- Work required
While you copy the lines below, skip the pictures and keep the rest exact.

- Provided material
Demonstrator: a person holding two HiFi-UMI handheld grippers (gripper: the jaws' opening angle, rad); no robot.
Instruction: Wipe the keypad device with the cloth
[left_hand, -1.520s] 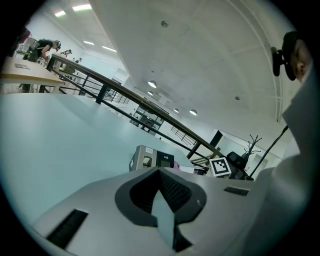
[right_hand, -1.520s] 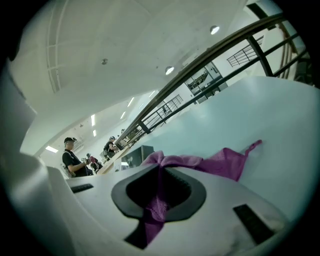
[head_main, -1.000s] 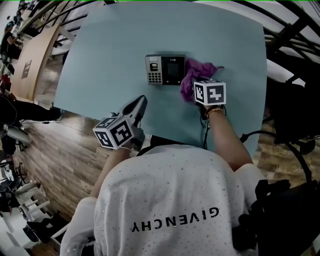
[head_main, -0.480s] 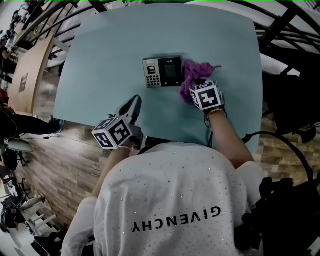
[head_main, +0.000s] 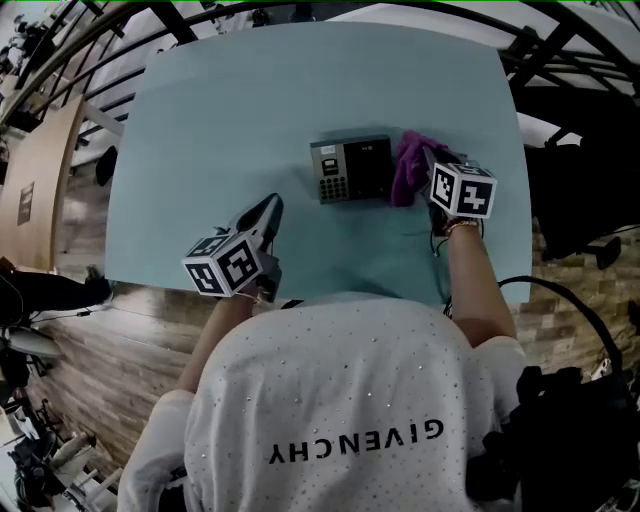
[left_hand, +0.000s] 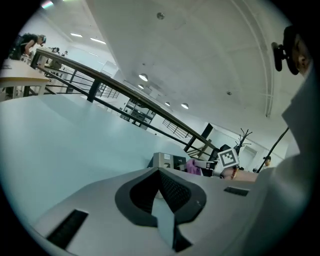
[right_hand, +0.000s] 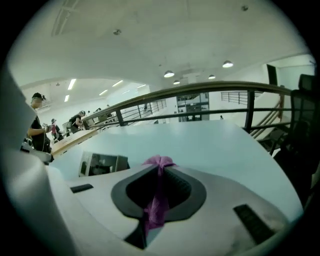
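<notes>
While the right gripper (head_main: 428, 168) pinches the purple cloth (head_main: 408, 166) tight between its closed jaws, a tuft pokes out past the tips and the rest hangs bunched beneath. The keypad device (head_main: 350, 168) lies flat on the pale blue table (head_main: 240, 90), toward the far middle, with its keys on the left half and its dark screen on the right. The cloth sits just at the device's right edge, seemingly touching it. The left gripper (head_main: 268, 210) hovers over the near left of the table, well apart from the device, its jaws pressed together on nothing. The wipe looks barely begun at this edge. To do it well, the grip on the cloth should stay firm so the wad does not slip out. The stroke probably wants to run leftward across screen and keys with light, even pressure, since a loose device may slide. Bracing its left side with the idle gripper would likely help.
</notes>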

- Response
Demonstrator: a person holding two HiFi-UMI handheld grippers (gripper: the jaws' opening angle, rad); no robot.
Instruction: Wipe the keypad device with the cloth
[left_hand, -1.520s] 
[right_hand, -1.520s] 
[head_main, -1.000s] 
[head_main, -0.480s] 
[head_main, +0.000s] 
[left_hand, +0.000s] 
[right_hand, +0.000s] 
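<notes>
While the right gripper (head_main: 428, 168) pinches the purple cloth (head_main: 408, 166) tight between its closed jaws, a tuft pokes out past the tips and the rest hangs bunched beneath. The keypad device (head_main: 350, 168) lies flat on the pale blue table (head_main: 240, 90), toward the far middle, with its keys on the left half and its dark screen on the right. The cloth sits just at the device's right edge, seemingly touching it. The left gripper (head_main: 268, 210) hovers over the near left of the table, well apart from the device, its jaws pressed together on nothing. The wipe looks barely begun at this edge. To do it well, the grip on the cloth should stay firm so the wad does not slip out. The stroke probably wants to run leftward across screen and keys with light, even pressure, since a loose device may slide. Bracing its left side with the idle gripper would likely help.
</notes>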

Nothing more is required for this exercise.